L’anonymat ne supprime pas les relations de confiance
La propriété centrale recherchée est la non-corrélation. Le Moderator ne devrait pas connaître l’Anchor précis qui a fourni l’Endorsement, et les présentations successives d’une Credential ne devraient être reliables ni entre elles ni à son émission. L’objectif est de communiquer un résultat minimal sur la capacité disponible, pas de construire un historique de navigation.
Cette architecture répartit la confiance au lieu de l’éliminer. Un Anchor trop permissif pourrait fournir des Endorsements à des acteurs abusifs ; un Moderator trop sévère pourrait pénaliser des clients légitimes. Comme l’accès initial doit rester uniforme entre les Anchors masqués au sein d’un même ensemble, l’Anchor le moins fiable peut limiter le niveau de confiance accordé au départ.
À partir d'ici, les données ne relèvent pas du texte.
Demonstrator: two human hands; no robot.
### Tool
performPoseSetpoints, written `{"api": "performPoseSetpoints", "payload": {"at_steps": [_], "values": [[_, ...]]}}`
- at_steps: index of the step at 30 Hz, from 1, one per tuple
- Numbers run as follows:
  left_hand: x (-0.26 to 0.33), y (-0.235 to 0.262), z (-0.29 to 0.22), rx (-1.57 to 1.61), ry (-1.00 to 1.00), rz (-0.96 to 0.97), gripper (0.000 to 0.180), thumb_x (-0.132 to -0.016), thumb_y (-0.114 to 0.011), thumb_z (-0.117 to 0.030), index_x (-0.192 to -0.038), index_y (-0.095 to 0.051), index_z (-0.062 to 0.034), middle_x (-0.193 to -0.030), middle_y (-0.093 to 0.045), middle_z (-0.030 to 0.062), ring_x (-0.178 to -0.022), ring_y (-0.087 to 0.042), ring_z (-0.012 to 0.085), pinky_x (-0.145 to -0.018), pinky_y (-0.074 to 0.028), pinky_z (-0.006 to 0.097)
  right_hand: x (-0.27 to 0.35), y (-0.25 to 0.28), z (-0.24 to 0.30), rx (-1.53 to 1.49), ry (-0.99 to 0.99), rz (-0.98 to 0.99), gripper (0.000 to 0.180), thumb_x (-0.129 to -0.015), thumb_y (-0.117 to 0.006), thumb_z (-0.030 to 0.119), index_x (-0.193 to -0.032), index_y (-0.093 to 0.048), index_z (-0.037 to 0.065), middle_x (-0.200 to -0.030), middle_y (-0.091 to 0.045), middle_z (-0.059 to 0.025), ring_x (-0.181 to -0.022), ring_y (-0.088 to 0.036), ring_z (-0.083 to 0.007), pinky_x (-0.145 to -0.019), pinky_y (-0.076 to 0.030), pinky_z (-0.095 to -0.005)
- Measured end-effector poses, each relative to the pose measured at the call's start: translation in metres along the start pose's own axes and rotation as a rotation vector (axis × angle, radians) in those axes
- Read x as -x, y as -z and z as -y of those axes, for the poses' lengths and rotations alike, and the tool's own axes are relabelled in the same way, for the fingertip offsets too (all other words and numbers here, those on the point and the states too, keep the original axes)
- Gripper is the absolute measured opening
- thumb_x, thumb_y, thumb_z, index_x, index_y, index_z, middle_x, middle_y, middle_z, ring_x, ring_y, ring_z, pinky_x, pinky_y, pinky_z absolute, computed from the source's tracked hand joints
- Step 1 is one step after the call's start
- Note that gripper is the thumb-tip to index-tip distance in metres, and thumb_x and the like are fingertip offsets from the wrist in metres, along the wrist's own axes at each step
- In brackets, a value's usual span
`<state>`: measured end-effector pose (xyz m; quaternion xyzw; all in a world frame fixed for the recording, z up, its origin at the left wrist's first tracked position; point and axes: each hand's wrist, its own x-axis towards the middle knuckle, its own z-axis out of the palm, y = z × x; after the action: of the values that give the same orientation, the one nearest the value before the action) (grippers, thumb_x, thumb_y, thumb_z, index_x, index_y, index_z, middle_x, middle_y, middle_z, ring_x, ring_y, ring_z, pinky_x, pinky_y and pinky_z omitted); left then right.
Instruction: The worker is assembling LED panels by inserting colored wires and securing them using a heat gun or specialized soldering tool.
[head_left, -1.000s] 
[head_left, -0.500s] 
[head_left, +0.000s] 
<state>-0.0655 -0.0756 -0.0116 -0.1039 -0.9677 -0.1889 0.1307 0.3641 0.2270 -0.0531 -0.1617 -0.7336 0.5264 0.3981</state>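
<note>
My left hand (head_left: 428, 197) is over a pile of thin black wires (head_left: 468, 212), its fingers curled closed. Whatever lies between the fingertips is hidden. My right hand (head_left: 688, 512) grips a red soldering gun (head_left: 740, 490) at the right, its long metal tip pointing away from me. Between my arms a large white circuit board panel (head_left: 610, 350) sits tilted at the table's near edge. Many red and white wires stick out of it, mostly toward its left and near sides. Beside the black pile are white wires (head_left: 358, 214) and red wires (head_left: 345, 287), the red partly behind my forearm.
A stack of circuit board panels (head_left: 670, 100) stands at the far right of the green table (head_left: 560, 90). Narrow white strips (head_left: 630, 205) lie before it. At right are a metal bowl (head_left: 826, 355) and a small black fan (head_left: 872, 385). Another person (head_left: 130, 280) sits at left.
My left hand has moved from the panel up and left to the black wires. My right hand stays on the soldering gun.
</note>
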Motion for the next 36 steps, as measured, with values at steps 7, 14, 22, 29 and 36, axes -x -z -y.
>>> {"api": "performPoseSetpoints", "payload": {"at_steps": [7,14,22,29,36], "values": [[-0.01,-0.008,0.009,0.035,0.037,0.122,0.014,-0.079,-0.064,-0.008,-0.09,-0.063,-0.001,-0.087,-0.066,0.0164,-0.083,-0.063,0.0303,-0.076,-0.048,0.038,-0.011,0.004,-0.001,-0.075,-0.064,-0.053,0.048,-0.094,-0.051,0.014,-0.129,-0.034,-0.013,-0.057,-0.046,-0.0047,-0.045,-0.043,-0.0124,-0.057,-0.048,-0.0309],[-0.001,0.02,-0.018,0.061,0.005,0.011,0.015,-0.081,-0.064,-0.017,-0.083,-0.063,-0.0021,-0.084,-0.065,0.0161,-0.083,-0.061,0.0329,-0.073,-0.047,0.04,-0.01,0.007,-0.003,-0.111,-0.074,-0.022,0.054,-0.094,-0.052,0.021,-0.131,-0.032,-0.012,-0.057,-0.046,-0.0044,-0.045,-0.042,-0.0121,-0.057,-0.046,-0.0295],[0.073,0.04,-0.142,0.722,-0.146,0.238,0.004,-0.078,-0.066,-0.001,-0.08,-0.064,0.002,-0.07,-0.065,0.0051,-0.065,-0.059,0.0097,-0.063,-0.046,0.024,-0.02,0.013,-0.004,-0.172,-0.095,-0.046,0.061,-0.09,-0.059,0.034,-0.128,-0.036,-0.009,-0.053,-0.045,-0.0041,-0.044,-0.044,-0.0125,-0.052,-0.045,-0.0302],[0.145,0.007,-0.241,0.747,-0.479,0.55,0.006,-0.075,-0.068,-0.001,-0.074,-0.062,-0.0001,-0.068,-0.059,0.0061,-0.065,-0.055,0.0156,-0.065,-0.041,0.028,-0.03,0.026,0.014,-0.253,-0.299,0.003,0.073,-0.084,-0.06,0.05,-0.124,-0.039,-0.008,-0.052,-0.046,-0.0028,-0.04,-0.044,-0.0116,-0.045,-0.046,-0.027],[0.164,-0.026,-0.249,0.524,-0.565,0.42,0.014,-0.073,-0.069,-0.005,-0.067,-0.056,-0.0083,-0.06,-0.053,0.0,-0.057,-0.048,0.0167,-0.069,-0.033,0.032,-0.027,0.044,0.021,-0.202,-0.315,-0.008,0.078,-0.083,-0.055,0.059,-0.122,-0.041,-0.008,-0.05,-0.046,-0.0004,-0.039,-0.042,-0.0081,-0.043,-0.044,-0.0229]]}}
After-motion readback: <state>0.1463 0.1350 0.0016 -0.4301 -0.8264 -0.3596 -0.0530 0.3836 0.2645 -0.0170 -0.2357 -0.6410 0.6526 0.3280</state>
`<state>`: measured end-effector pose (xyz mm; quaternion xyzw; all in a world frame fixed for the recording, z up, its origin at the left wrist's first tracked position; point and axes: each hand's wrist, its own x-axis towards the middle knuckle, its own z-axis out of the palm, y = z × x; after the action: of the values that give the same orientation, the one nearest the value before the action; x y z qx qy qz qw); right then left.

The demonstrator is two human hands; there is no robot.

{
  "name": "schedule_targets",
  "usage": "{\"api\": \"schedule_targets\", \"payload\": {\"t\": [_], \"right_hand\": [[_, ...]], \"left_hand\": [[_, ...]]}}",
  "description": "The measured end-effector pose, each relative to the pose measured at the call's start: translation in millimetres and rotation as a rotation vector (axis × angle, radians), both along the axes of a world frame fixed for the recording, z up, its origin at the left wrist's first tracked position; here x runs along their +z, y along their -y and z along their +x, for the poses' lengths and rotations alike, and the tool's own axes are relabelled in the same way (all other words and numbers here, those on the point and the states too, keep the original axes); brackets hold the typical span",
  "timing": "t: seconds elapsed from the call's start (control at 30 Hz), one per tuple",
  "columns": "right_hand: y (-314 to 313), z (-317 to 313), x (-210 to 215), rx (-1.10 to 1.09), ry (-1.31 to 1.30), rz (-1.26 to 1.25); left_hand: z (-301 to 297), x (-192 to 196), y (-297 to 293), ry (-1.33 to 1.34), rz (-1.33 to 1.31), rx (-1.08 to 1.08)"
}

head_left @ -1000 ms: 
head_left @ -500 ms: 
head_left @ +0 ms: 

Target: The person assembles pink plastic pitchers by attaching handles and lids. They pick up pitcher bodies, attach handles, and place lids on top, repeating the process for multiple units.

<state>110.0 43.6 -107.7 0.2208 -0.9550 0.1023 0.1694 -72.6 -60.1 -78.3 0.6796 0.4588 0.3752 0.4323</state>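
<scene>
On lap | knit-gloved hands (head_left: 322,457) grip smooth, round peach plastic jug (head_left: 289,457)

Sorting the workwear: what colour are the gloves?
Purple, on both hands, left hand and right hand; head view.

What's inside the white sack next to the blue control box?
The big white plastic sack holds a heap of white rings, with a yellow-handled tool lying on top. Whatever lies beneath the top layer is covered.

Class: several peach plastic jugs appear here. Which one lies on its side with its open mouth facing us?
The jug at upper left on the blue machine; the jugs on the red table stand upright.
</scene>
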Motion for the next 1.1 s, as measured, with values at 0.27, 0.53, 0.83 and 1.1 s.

La concentration reste également possible. Si quelques Anchors ou Moderators devenaient incontournables, ils acquerraient un pouvoir important sur les conditions d’accès, même sans connaître directement l’identité des visiteurs. L’anonymat des jetons ne neutraliserait pas non plus les autres moyens de suivi employés par un site, notamment les données volontairement fournies ou certains signaux techniques.
Pourquoi PACT ne signifie pas encore la fin des CAPTCHA

De nombreux éléments restent à définir et l’architecture doit encore faire l’objet d’analyses de sécurité et de confidentialité. Les protocoles cryptographiques sous-jacents sont destinés à l’IETF et l’interface Web au W3C, mais cette trajectoire de travail ne constitue ni un standard achevé ni la garantie d’un déploiement dans tous les navigateurs et services.
Les critères d’émission, la gouvernance des intermédiaires et les conséquences d’un refus devront notamment être encadrés. l’analyse de The Register souligne que les détails techniques restent en cours d’harmonisation et qu’une mise en œuvre défavorable pourrait créer une nouvelle barrière d’accès pour certains navigateurs, comportements ou agents.
Le modèle prévoit d’ailleurs un retour aux mécanismes actuels lorsqu’un navigateur ne possède aucun Endorsement acceptable. Un CAPTCHA, une création de compte ou une connexion fédérée pourraient alors servir à initialiser une Credential. PACT doit donc être compris comme une piste pour réduire ces frictions dans les cas couverts, non comme l’abolition déjà acquise des CAPTCHA ; ses garanties dépendront du futur standard, de la diversité des intermédiaires et des choix d’implémentation.